_How to complete this task_: Up to and including the line holding "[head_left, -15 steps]", write out the data exactly from its first line, but not the pictures.

_Data block_:
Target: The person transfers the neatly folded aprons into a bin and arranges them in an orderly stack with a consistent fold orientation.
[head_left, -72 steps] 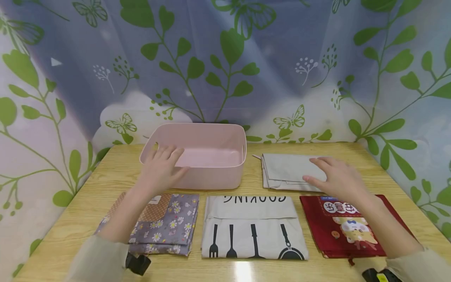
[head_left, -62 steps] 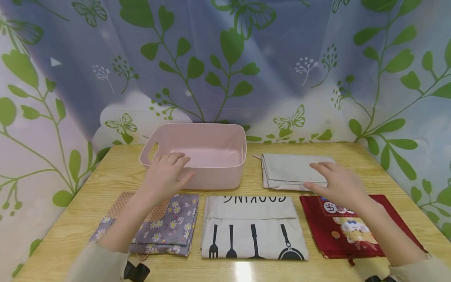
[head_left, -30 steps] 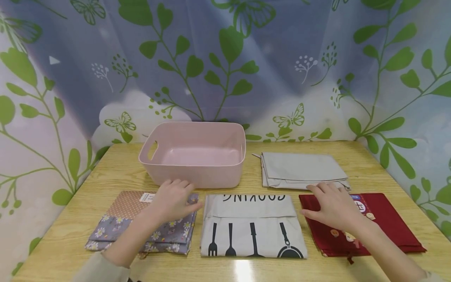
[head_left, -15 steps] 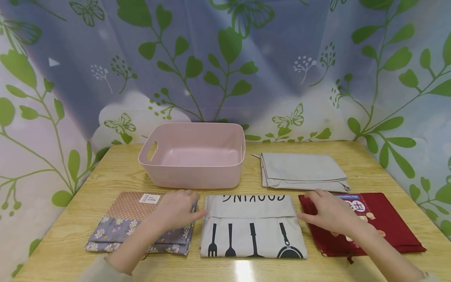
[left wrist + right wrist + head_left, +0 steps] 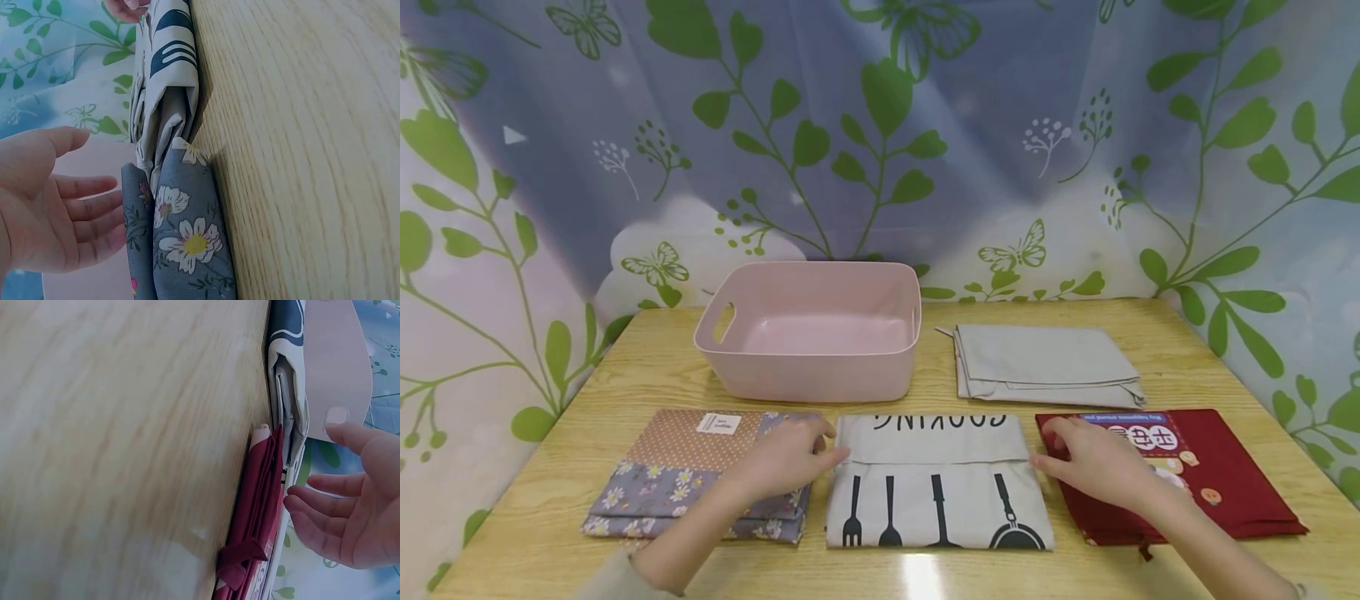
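Observation:
In the head view a folded white cloth (image 5: pixel 936 504), printed with COOKING and black kitchen tools, lies flat at the middle front of the table. By its left edge hovers my left hand (image 5: pixel 784 458), over the inner end of a folded grey daisy-print cloth (image 5: pixel 647 479). My right hand (image 5: pixel 1093 462) is at the opposite edge, over a folded dark red cloth (image 5: pixel 1240 479) with cartoon prints. Both wrist views show gently bent fingers with nothing gripped: the left hand (image 5: pixel 59 203) beside the daisy cloth, the right hand (image 5: pixel 356 500) beside the red one.
A pink plastic basket (image 5: pixel 820 377) with handle holes stands at the back left of the wooden table (image 5: pixel 865 575). To its right lies a folded light grey cloth (image 5: pixel 1041 354). A leaf-patterned curtain (image 5: pixel 880 167) hangs behind the table.
Both hands have come back toward me from near the basket and the light grey cloth. They have lowered and drawn inward to the white cloth's sides. The cloths and basket have stayed put.

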Tool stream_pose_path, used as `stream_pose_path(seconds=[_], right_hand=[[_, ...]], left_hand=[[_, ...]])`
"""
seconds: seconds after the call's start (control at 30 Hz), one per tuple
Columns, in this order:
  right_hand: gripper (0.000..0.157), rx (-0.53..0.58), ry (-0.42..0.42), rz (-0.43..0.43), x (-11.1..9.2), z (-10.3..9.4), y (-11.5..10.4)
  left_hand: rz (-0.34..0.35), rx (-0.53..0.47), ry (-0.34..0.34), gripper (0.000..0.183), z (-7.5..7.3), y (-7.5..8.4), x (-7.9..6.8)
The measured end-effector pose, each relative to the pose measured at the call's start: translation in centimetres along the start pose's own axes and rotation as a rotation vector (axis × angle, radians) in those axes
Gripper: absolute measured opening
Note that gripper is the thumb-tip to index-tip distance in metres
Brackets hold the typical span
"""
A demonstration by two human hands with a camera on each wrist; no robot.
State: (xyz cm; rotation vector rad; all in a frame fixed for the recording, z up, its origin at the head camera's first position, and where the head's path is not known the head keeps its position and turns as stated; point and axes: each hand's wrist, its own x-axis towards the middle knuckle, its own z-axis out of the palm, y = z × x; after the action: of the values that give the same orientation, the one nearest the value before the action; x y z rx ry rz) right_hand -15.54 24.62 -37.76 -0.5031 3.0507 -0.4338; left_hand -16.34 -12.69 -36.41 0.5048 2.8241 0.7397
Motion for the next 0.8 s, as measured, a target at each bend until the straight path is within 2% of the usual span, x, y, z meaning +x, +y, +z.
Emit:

_Output of the exercise_:
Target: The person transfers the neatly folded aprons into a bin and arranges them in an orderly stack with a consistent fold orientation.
[head_left, -72 steps] 
[head_left, -62 steps] 
[head_left, -30 steps] 
[head_left, -15 steps] 

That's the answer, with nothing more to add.